Da Belgrado dopo pochi giorni, ripartimmo, ma questa volta con altro trattamento, chiusi in 40 per ogni vagone, poco mangiare e solo acqua, una volta al giorno ci facevano scendere a terra per i bisogni corporali. Dopo quattro interminabili giorni giungemmo in un campo di smistamento vicino a Norimberga, ove sostammo tre giorni e poi a gruppi di 100 e più uomini, fummo inviati in diversi posti di lavoro, ci dettero il piastrino da prigioniero di guerra e stampato dietro la schiena delle nostre giubbe la sigla di quello che eravamo, ci inviarono a Deggendorf in Baviera, ove per la maggior parte ci adibirono a lavori di scalo merci, altri in montagna a far legna, altri nelle caserme per lavori di ogni genere. Anche qui lavoro pesante e poco mangiare. Nel mese di settembre, molti dei nostri compagni prigionieri in Germania di altri campi, furono con firma o senza, passati lavoratori civili senza più sentinelle e reticolato. A noi dello Stammlager XIII A, Arbaitekommando n. 12038, nulla di tutto questo. A noi ebbero ancora la sfrontatezza di chiederci di vestire la loro divisa per militare così nelle loro file o nella repubblichina italiana, interrogati uno per uno, avendo da tutti un netto rifiuto. Alla nostra richiesta di spiegarci come mai gli altri prigionieri erano diventati civili lavoratori e noi no, ci risposero che noi eravamo considerati partigiani dalla Balcania. Così restammo tali con sempre la sentinella al fianco fino all’ultimo, resistendo ad ogni pressione ed ad ogni ingiuria.

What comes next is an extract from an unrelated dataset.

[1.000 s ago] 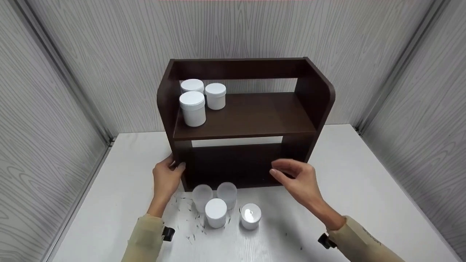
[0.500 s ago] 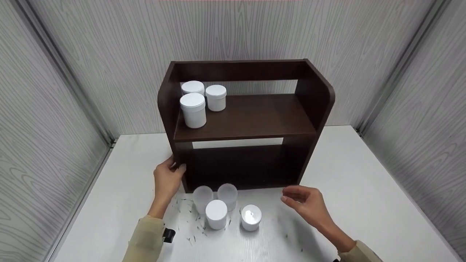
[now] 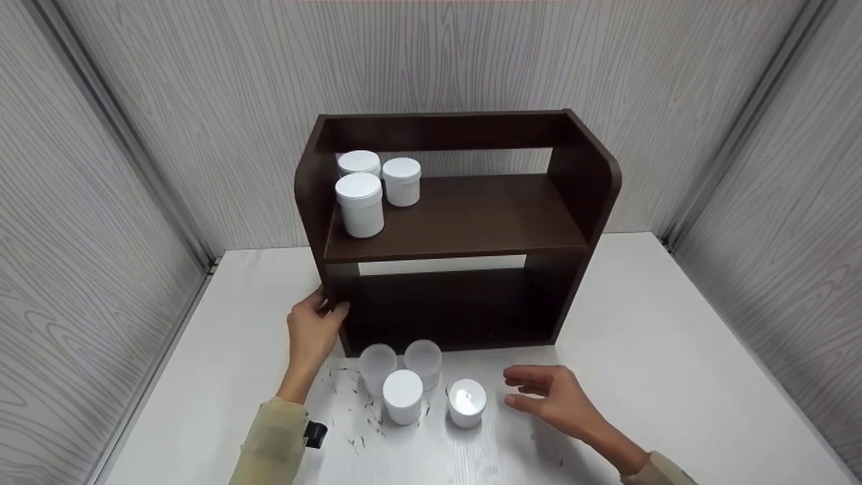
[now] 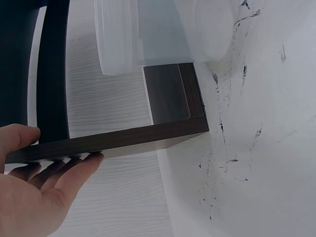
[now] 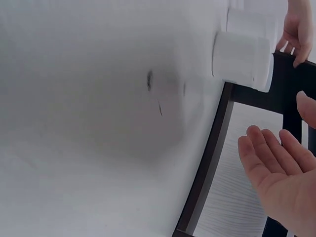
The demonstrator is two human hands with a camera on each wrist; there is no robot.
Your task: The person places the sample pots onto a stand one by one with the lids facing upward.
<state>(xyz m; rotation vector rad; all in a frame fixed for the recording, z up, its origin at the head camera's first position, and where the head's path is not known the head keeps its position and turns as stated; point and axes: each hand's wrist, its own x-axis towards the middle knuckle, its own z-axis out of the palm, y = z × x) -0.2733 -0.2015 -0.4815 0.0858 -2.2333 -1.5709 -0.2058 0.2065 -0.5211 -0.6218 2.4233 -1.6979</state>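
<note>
A dark brown two-tier shelf stands on the white table. My left hand grips the edge of its left side panel, the thumb on the inner face and fingers outside, as the left wrist view shows. My right hand hovers to the right of a small white lidded jar, fingers parted and holding nothing. Left of that jar stands another white jar, with two translucent cups just behind it. On the upper board, at the left end, sit a front white jar and two more jars behind it.
Dark scuff marks streak the tabletop near the shelf's front left corner. Grey wood-grain panels enclose the table at the back and both sides.
My right hand has come down and toward me from before the shelf's lower opening, then left toward the small jar. The left hand has kept its grip on the side panel.
</note>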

Io e altri 28 compagni fummo liberati dagli americani il 17 aprile 1945. Tre giorni prima, quando si sapeva che i nostri liberatori, da un giorno all’altro sarebbero arrivati, cercammo di sfuggire dalla sorveglianza delle sentinelle per non essere portati via con loro nella ritirata. Così, eludendo tutti i rischi che potevano capitare, il giorno 24, approfittando dell’allarme, fuggimmo, trovammo riparo sotto un ponte e rimanemmo colà nascosti fino a che non vennero gli americani e diventammo finalmente liberi ci parve un sogno. L’accoglienza che ci fecero i liberatori fu molto cordiale, subito ci dettero da mangiare cibo che poi non mancò più. Da Deggendorf, con mezzi propri, io e altri compagni, a tappe ci portammo a Innsbruk, e di là, con mezzi americani, raggiungemmo Bolzano ove in attesa vi era una macchina nostra che ci portò finalmente alle nostre case che tanto desideravamo rivedere.